Monday, 20 July 2009

The 'Horsman Generator' goes public...

Published on MatrixSynth blog, July 20th 2009:

"My as yet unnamed windows application presents an interface based on a traditional 5U modular analog synthesizer system. In conjunction with a low-cost, off-the-shelf USB digital to analog converter, it produces two control voltages in the range 0 to +5V, gates and MIDI data. The voltages produced correspond to the values generated by the on-screen oscillators. Each oscillator (there are 4 standard oscillators plus one that outputs the overall maximum voltage and one that sends overall minimum) has ten different wave patterns available - sine, sawtooth, ramp, square, S&H, sine+sine, rectified sine etc. Also there is an area of the screen where the user can manually draw a waveform, smooth it, invert it, loop it etc. This can then be assigned to any or all oscillators. The wave type can be selected by MIDI CC messages (I use a Behringer BCR2000 to send the CC data). Other parameters that can be selected by MIDI CC are wave amplitude, offset, upper and lower clip levels, frequency and cycle skip. These can be manipulated on-screen too. Each oscillator can be chosen to be the source for CV1 or CV2 output voltages. Additionally the oscillator output is available as MIDI CC streams. The output from one oscillator can be patched into other oscillators to control that oscillator's parameters using the patch matrix module. In this way, complex waveforms can be created.

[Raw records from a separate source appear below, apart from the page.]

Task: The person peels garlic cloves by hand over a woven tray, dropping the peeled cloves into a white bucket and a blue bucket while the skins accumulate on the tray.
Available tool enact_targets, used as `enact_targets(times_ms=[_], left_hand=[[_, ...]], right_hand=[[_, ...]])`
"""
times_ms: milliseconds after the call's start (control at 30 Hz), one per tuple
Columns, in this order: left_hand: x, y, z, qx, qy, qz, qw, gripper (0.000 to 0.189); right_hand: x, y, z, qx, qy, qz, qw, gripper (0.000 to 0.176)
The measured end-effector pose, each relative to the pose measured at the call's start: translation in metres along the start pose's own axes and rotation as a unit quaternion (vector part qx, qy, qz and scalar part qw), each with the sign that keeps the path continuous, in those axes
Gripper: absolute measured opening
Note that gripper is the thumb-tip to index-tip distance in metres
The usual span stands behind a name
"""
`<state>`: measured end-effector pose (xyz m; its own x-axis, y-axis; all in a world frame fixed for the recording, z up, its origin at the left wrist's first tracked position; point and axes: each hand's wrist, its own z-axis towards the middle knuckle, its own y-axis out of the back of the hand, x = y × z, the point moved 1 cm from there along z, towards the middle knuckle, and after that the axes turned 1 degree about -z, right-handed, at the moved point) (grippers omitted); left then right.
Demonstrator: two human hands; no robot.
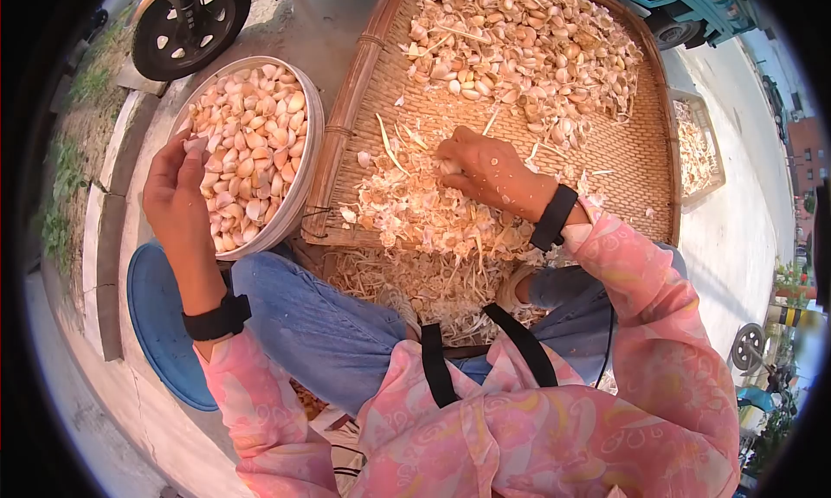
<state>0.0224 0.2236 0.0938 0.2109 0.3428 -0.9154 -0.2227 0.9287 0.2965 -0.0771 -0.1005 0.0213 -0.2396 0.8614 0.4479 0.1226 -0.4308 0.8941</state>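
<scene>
A white bucket [313, 143] at the left is heaped with garlic cloves [251, 156]. Over its near left rim, my left hand [177, 186] is closed, with a pinkish garlic clove [197, 144] between thumb and fingers. My right hand [500, 171] is above the woven tray [381, 109], its fingers curled round a pale piece of garlic that they mostly hide. Loose garlic skins [433, 211] lie under and in front of this hand. Farther back on the tray is a big pile of garlic cloves and broken bulbs [537, 48].
Dry skins and stalks [381, 277] cover the ground between my legs. A blue round stool or lid [164, 325] is beside my left leg. A plastic crate [697, 147] of garlic stands right of the tray. A wheel [190, 31] and a teal vehicle [692, 5] are behind.
</scene>
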Motion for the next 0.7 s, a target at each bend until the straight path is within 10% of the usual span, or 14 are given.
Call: enact_targets(times_ms=[100,333,700], left_hand=[[0.011,-0.006,0.000,-0.003,-0.082,0.197,0.977,0.028],[-0.006,-0.143,-0.127,0.370,0.164,-0.132,0.905,0.025],[-0.051,-0.159,-0.166,0.324,0.202,-0.287,0.879,0.020]], right_hand=[[0.000,0.002,-0.003,-0.010,-0.038,0.053,0.998,0.025],[0.040,0.026,-0.031,-0.055,-0.062,0.225,0.971,0.026],[0.021,0.039,-0.066,-0.057,-0.063,0.441,0.893,0.018]])
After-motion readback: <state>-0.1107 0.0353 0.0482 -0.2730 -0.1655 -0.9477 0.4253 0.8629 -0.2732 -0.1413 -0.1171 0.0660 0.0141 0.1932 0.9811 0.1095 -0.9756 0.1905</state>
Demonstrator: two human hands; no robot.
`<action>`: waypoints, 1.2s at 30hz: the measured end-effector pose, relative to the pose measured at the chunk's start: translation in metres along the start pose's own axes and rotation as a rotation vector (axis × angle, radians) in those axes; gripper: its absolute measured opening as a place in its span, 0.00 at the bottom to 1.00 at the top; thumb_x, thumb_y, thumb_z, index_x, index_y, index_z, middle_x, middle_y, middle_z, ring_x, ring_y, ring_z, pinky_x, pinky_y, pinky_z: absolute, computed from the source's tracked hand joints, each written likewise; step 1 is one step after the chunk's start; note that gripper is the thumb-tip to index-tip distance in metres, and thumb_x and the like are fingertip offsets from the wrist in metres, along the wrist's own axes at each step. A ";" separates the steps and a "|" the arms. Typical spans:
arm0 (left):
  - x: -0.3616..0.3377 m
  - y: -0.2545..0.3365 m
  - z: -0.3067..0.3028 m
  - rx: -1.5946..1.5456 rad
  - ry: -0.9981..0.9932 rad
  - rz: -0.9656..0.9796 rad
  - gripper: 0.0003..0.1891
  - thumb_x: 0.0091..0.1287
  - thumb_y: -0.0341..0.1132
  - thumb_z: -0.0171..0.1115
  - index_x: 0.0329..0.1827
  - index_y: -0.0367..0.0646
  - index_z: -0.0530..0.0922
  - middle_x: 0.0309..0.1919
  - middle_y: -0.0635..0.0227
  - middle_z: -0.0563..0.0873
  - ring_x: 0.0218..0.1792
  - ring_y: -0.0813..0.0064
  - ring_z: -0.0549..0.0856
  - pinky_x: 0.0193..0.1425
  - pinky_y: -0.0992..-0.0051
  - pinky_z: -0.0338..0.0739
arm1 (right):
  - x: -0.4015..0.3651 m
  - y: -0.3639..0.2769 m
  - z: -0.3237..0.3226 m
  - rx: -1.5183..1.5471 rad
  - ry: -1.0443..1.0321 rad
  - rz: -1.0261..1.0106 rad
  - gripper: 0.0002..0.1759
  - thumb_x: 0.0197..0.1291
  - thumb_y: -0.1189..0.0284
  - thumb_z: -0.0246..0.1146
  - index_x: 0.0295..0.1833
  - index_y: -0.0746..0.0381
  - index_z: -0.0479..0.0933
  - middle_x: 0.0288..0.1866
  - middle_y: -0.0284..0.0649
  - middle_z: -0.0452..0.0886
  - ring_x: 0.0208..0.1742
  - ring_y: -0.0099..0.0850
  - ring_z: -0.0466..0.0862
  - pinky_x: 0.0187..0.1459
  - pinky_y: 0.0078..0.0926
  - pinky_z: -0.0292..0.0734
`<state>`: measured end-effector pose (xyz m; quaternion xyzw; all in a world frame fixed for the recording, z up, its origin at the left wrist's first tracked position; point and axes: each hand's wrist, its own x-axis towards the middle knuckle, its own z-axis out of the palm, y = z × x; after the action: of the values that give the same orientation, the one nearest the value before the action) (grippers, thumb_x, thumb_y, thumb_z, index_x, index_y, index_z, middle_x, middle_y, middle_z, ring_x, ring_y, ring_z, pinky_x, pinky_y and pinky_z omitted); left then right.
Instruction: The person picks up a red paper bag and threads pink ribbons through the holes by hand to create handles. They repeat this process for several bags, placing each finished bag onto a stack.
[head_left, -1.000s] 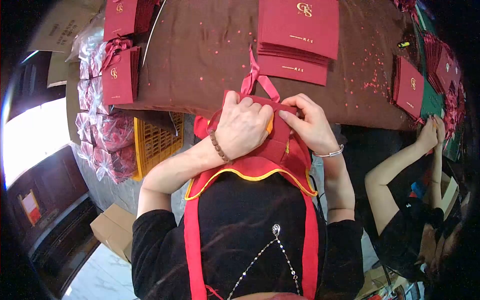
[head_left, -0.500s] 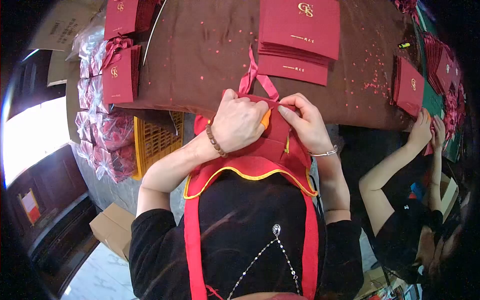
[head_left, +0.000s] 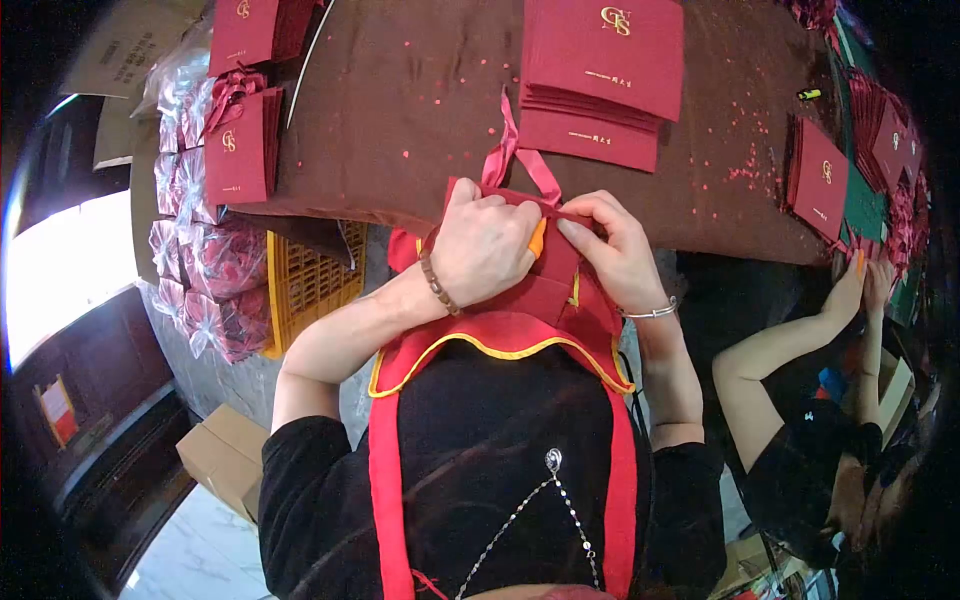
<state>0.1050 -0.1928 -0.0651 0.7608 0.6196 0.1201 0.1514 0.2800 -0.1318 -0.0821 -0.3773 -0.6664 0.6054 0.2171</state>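
A dark red paper bag (head_left: 556, 258) with a pink ribbon (head_left: 541, 176) lies at the table edge, partly under my hands. My left hand (head_left: 487, 240), above a brown bead bracelet, is closed in a fist on the bag's upper part. An orange cover (head_left: 537, 238) shows at one of its fingers. My right hand (head_left: 612, 250), with a silver bangle at the wrist, pinches the bag's upper right edge between thumb and fingers. What lies right under the fingertips is hidden. The red apron (head_left: 500, 330) with yellow trim sits just below the bag.
Stacked red bags (head_left: 600, 60) lie ahead on the brown cloth (head_left: 400, 110); more bags (head_left: 240, 150) stand left. Plastic-wrapped packs (head_left: 225, 270) and a yellow crate (head_left: 310, 290) are at left, a cardboard box (head_left: 225, 455) below. At right a co-worker's hands (head_left: 860, 280) handle ribbons.
My hands stay on the bag, with only a slight shift to the right. The co-worker's hands at right have moved a little downward.
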 end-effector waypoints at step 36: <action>-0.005 0.000 -0.002 0.082 0.057 0.094 0.05 0.49 0.30 0.58 0.28 0.45 0.72 0.19 0.68 0.79 0.27 0.68 0.80 0.42 0.66 0.63 | 0.005 -0.004 0.002 0.029 -0.063 0.170 0.14 0.56 0.74 0.63 0.47 0.67 0.77 0.34 0.37 0.81 0.30 0.21 0.77 0.34 0.20 0.73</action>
<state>0.1028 -0.1972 -0.0634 0.7907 0.5918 0.1232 0.0964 0.2746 -0.1289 -0.0797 -0.4099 -0.6295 0.6430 0.1493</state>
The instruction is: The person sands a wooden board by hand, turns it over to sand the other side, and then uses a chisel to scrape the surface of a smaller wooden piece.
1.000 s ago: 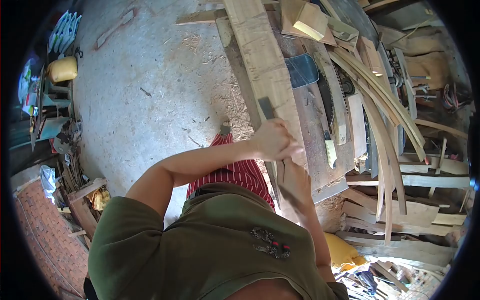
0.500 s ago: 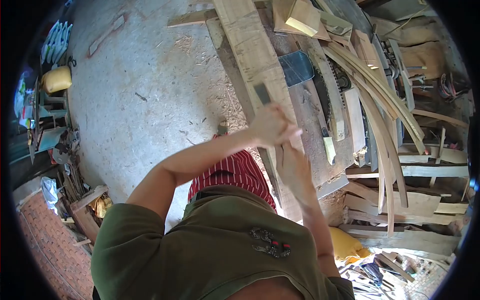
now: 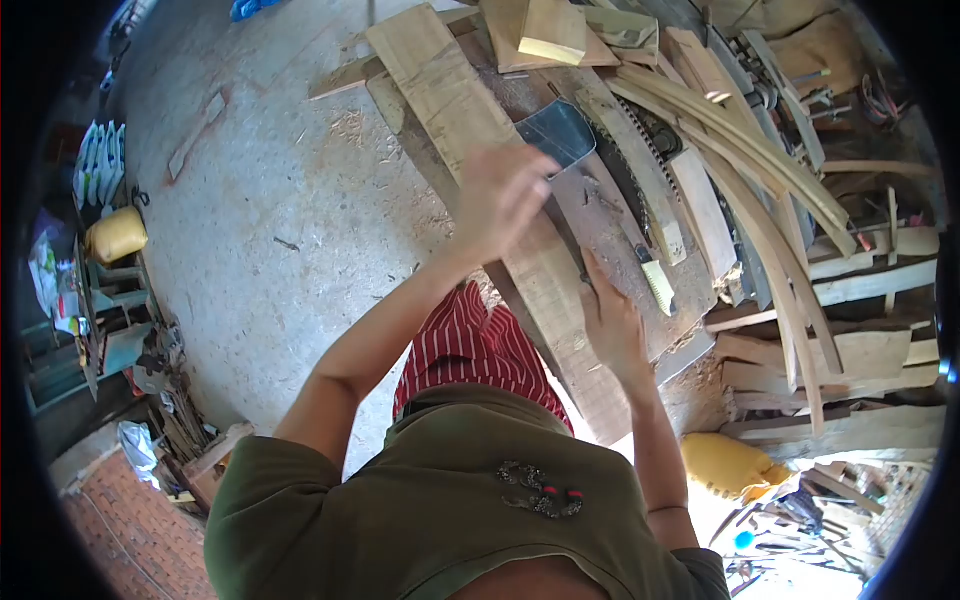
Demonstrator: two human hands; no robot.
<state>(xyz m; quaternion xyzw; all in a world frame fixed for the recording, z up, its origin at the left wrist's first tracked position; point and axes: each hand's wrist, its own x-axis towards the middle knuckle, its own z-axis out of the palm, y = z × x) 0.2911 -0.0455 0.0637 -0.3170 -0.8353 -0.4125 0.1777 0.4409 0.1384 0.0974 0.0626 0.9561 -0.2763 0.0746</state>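
Observation:
My left hand [image 3: 500, 200], blurred by motion, is over the long wooden plank [image 3: 455, 95] with its fingers apart and nothing visible in it. Lower down on the right, my right hand [image 3: 612, 325] is closed on a dark blade-like tool [image 3: 566, 235], which points up along the plank's right edge. Its handle is mostly hidden by the fingers. A dark flat sheet [image 3: 560, 135] lies just beyond my left fingertips. To the right of my right hand lies a saw with a pale handle [image 3: 657, 287].
Long curved wood strips [image 3: 770, 240] and stacked boards [image 3: 800, 380] fill the right side. Wood blocks [image 3: 552, 30] sit at the bench's far end. Shavings are scattered on the concrete floor [image 3: 250, 200]. A yellow container [image 3: 117, 235] stands at the left.
My hands, close together before, are now apart. My left hand moved up and left, while my right hand has the dark blade beside the plank's edge. The view has shifted slightly.

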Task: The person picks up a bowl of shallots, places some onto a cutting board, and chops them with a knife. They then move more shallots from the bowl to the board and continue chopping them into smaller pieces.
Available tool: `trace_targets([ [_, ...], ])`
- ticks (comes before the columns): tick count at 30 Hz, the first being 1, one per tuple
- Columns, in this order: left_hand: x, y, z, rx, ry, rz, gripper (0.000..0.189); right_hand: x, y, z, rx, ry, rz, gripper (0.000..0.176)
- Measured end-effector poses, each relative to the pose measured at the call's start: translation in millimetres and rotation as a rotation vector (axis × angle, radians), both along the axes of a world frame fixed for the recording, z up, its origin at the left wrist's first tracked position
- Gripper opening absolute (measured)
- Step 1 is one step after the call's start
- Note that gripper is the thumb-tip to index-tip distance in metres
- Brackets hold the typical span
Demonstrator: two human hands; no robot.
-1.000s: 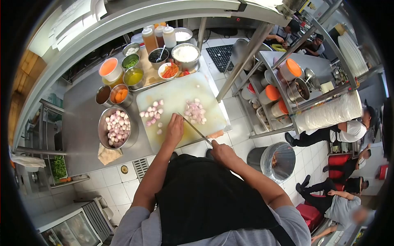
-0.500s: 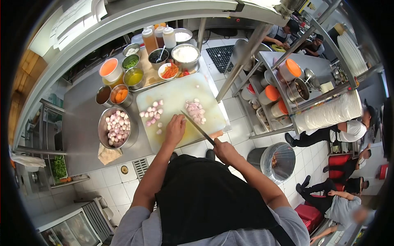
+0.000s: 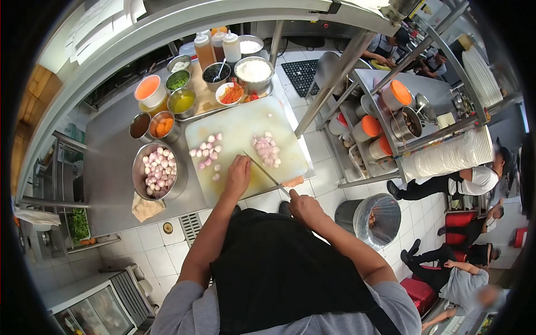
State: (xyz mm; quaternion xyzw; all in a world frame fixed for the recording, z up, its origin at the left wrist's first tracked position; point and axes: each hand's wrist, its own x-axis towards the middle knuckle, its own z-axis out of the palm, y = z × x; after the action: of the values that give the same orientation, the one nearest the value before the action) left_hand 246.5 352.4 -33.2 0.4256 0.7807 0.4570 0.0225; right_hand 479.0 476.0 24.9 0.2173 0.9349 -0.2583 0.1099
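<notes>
My right hand (image 3: 305, 207) is wrapped round the handle of a long knife (image 3: 267, 174). Its blade slants across a pale cutting board (image 3: 237, 124), with the tip beside the fingertips of my left hand (image 3: 239, 172). Those left fingers are bunched together on the board, and whatever they pinch is hidden. Right of the blade lies a heap of peeled, apparently cut shallots (image 3: 266, 149). On the left of the board are several loose peeled shallots (image 3: 206, 148). A steel bowl (image 3: 182, 177) full of shallots stands left of the board.
Behind the board are steel containers of sauces and chopped food, a bowl of white powder (image 3: 253, 70) and squeeze bottles (image 3: 231, 47). A folded cloth (image 3: 147, 207) lies by the shallot bowl. A lined bin (image 3: 385, 220) and a shelf post (image 3: 329, 86) stand right. Other people are at the right.
The knife tip has shifted slightly left, towards my left fingers, and the blade now looks thinner, turned more edge-on. My right hand has moved slightly left. The shallot piles look unchanged.
</notes>
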Motion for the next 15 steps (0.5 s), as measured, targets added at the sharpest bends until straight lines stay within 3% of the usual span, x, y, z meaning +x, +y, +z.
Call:
trace_targets([
  [15,3,-3,1,0.028,-0.026,0.014,0.005,-11,6,11,-0.004,-0.017,0.022,0.027],
])
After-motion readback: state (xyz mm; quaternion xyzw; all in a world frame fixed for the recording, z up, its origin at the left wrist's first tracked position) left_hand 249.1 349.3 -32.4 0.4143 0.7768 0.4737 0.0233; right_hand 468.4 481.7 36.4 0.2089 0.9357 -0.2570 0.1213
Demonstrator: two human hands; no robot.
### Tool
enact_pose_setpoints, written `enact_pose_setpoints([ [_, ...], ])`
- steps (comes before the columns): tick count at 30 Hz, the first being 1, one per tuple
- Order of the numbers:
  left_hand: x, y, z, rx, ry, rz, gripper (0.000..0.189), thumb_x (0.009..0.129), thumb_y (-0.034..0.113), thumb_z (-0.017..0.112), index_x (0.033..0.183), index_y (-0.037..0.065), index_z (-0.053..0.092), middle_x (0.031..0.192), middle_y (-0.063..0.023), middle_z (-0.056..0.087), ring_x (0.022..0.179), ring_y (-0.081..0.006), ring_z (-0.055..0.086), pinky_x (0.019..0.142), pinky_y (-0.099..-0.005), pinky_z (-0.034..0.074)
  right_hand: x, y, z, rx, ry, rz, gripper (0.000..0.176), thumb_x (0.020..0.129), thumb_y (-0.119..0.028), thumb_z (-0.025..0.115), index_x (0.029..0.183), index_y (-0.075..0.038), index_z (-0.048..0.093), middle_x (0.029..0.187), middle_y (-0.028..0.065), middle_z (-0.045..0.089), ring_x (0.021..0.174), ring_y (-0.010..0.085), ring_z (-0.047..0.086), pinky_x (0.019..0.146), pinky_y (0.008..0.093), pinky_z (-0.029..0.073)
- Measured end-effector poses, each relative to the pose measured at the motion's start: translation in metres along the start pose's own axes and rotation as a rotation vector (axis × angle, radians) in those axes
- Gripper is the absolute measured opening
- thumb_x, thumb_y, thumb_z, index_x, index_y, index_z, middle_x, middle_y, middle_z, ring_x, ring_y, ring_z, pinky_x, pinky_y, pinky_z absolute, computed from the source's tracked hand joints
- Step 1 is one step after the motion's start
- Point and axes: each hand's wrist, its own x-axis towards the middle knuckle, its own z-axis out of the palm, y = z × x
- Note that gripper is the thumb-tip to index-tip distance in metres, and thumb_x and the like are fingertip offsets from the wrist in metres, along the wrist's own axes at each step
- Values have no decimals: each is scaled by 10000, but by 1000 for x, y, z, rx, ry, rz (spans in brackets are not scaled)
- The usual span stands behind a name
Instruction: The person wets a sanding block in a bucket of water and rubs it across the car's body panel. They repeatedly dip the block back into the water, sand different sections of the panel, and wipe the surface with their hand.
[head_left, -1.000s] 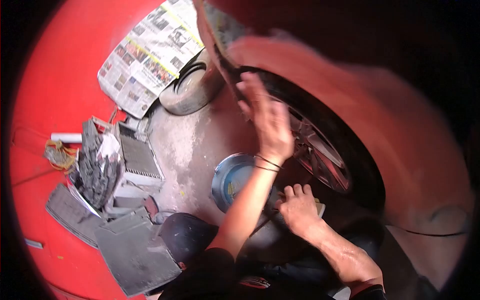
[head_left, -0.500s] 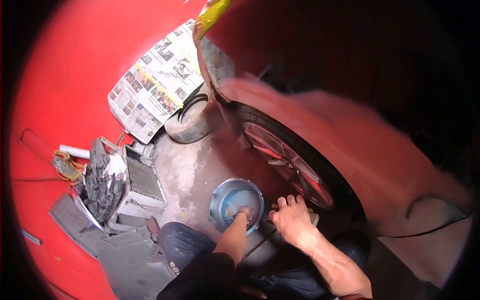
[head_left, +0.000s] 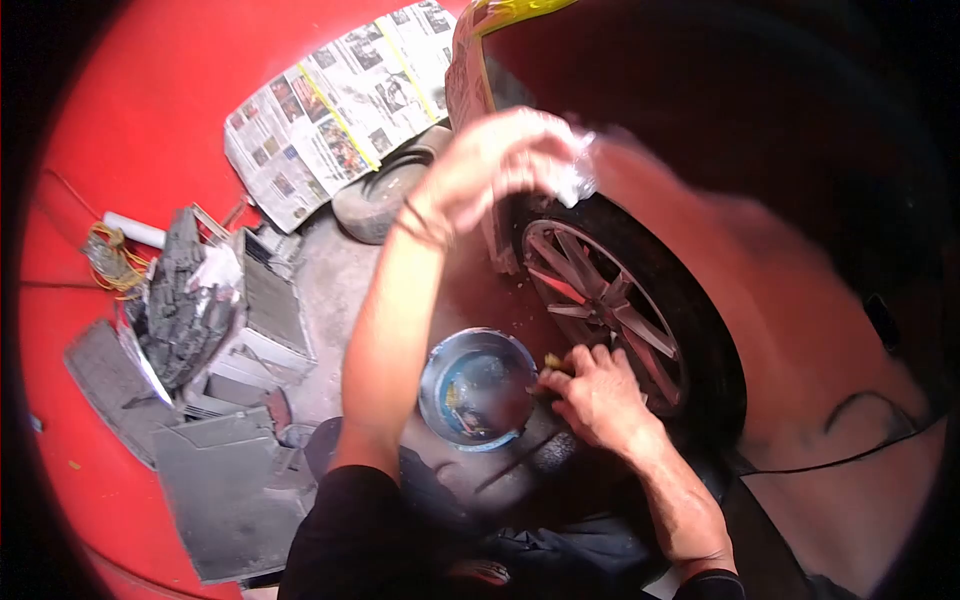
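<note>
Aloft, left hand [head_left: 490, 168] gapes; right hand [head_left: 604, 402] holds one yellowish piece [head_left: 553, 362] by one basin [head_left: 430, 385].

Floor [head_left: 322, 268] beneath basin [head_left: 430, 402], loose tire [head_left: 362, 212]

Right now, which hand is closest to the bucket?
The right hand: it's low, just beside the bucket. The left hand is raised, up by the top of the car's tire.
</note>
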Motion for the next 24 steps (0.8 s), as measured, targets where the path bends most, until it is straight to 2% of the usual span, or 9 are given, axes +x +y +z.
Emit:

If you click on part of the screen and drag upwards the oscillator modules scroll up to reveal a 64 step sequencer. This can send MIDI note data and also real CV/trigger signals. All of the CVs and triggers are presented as 3.5mm mono jack sockets at my 'Tobacco Tin Interface' for patching into 'real world' analog synth modules.

The program is still in its infancy with lots of work to do and features to implement (look out for YouTube uploads soon) - and as such I'm really interested in any feedback and ideas that the synth community might have to offer."